Lo Stato a Ottana, ripercorrendo il libro, ci finì non soltanto per quel tentativo di risollevare le sorti dei paesi dell’interno. Arrivò lì non perché le terre erano libere, ma perché quella era l’unica superficie pianeggiante e sarebbe stato facile tirare su le ciminiere e costruire i capannoni. Eppure quell’industrializzazione esogena finì con l’essere salutata come un ritorno a una seconda età dell’oro, quella cantata dal poeta in limba Giuseppe Soru, che ricordava nei suoi versi proprio il momento in cui Ottana era un punto di riferimento per tutta la Barbagia. Lo fu grazie all’istituzione della diocesi, prima che questa venisse trasferita ad Alghero-Bosa.

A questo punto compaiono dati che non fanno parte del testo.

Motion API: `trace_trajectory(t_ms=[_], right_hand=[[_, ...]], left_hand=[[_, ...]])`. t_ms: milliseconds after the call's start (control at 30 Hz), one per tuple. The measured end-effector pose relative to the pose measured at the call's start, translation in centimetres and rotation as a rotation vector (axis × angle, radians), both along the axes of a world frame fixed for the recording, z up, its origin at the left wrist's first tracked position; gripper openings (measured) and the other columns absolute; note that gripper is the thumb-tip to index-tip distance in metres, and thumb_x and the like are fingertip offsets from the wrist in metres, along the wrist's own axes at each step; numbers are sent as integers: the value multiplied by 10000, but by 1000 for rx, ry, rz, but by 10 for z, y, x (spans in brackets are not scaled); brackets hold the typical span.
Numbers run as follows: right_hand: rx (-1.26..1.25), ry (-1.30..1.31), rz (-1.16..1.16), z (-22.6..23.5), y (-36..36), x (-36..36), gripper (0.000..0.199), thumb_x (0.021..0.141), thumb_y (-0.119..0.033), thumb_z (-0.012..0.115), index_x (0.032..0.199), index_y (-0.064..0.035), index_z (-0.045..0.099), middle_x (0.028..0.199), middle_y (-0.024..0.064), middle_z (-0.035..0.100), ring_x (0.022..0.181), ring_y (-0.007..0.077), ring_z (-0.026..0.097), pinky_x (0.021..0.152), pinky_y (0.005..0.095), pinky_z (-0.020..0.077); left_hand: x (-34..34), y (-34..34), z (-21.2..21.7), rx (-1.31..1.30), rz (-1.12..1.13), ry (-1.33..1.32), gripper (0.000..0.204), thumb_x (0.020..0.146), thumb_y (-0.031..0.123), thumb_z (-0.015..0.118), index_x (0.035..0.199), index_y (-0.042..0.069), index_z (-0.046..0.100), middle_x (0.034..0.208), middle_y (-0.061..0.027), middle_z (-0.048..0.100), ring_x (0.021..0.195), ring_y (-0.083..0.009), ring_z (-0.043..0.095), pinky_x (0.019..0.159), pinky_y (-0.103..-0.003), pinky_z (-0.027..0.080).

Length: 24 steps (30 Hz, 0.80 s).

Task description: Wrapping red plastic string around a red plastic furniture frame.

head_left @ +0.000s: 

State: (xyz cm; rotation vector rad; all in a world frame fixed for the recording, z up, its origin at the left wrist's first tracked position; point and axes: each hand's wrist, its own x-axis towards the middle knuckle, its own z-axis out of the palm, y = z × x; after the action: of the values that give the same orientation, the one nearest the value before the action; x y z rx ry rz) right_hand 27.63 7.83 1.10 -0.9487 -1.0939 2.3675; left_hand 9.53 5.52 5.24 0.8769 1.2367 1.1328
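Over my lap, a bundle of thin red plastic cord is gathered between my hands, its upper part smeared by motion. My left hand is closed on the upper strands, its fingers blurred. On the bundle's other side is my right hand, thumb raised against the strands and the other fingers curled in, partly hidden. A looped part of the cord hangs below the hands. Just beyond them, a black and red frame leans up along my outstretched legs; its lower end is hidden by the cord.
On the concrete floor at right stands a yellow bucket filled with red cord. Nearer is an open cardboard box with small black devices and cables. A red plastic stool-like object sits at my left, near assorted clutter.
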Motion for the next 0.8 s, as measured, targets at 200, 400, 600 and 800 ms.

La modernizzazione però, ricorda l’antropologo, ebbe l’effetto di sconvolgere l’equilibrio secolare. Fu un ribaltamento del tessuto sociale e, quando il sogno del progresso legato all’industria svanì, lasciò dietro di sé macerie sociali ben più visibili di quelle in cemento. Da allora, la società di Ottana, a causa della visione esogena di ciò che le accadeva, è piombata di nuovo nel fatalismo. Un «così deve accadere» perché i fattori esterni impediscono a quella società di andare oltre. Era successo con la malaria, colpevole di infiacchire il fisico e gli animi di chi abitava quelle terre, sarebbe successo con l’avvento dell’industria che quelle terre avrebbe sottratto per sempre al loro immutabile destino di essere calpestate da greggi e pastori che a stento portavano a casa il pane. La ciclica alternanza di periodi di gloria e di periodi di crisi è tutta lì, figlia anche della necessità individuale e sociale di creare un passato. Che sia storico o rispondente al vero, è un aspetto secondario.